The majority of tensile loading devices involve cell culture on a circular flexible membrane (fixed along its periphery) or rectangular flexible membrane (fixed at opposite ends) (Fig. 7). Some of the results obtained by the studies mentioned in Table 3 are summarized in Fig. 8.

Fig. 7
figure 7

Graphical arrangement of the devices designed and produced by research groups according to the maximum tensile strain/displacement studied at a particular frequency. Observation: despite the fact that Subramanian et al. [57] applied 2% uniaxial tensile strain to cells encapsulated in collagen constructs, the device used in this study may operate at a loading strain up to 12% at cyclic frequencies of 0.01–1 Hz

Fig. 8
figure 8

Results of studies performed with customized tensile loading devices.
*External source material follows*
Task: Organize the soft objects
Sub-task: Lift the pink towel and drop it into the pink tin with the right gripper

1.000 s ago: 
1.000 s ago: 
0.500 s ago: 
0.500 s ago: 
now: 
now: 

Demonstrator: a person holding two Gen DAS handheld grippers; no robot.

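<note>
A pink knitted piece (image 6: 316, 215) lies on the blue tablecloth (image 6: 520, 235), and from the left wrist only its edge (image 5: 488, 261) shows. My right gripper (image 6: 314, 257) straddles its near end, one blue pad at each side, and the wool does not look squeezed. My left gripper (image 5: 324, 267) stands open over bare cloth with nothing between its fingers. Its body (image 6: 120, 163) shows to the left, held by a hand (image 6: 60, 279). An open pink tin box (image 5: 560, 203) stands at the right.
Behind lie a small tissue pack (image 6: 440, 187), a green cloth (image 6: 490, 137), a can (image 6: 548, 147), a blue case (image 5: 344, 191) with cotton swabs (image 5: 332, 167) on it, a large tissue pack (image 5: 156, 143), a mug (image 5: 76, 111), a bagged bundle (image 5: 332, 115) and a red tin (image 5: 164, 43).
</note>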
ALP staining at 24 h was higher for cells subjected to mechanical loading by a four-point bending device (a) compared to unstretched cells (b) and control cells (c) (reproduced from [43], Copyright 2008, with permission from Elsevier). d Scanning electron micrographs of 3D collagen constructs encapsulated with OB6, C2C12, or AC10 cells at day 3 either loaded by a linear sliding rake system or non-loaded (scale bar: 100 μm) indicated that the fibre orientation of loaded cells was parallel to the axis of load application (reproduced from [57], Copyright 2017, with permission from Wiley). e Staining of actin (green), sarcomeric z-lines (red), and nuclei (blue) of cardiomyocytes cultured on clamped samples connected to a tensile device revealed that after being subjected to 6 h of cyclic uniaxial tensile loading, the cells aligned in the direction of loading (white arrow) (reproduced from [3], Copyright 2018, with permission from ASME). f No significant differences in the average normalized total fluorescence of nuclei were found between non-stretched (control) and stretched groups, but F-actin fluorescence significantly increased with loading performed with a vacuum-actuated tensile device. The spatial distribution of per cent change between stretched and control average nuclei (g) and F-actin fluorescence (h) showed that expression of F-actin increased after tensile loading (reproduced from [52], Copyright 2018, with permission from Springer Science Business Media, LLC, part of Springer Nature)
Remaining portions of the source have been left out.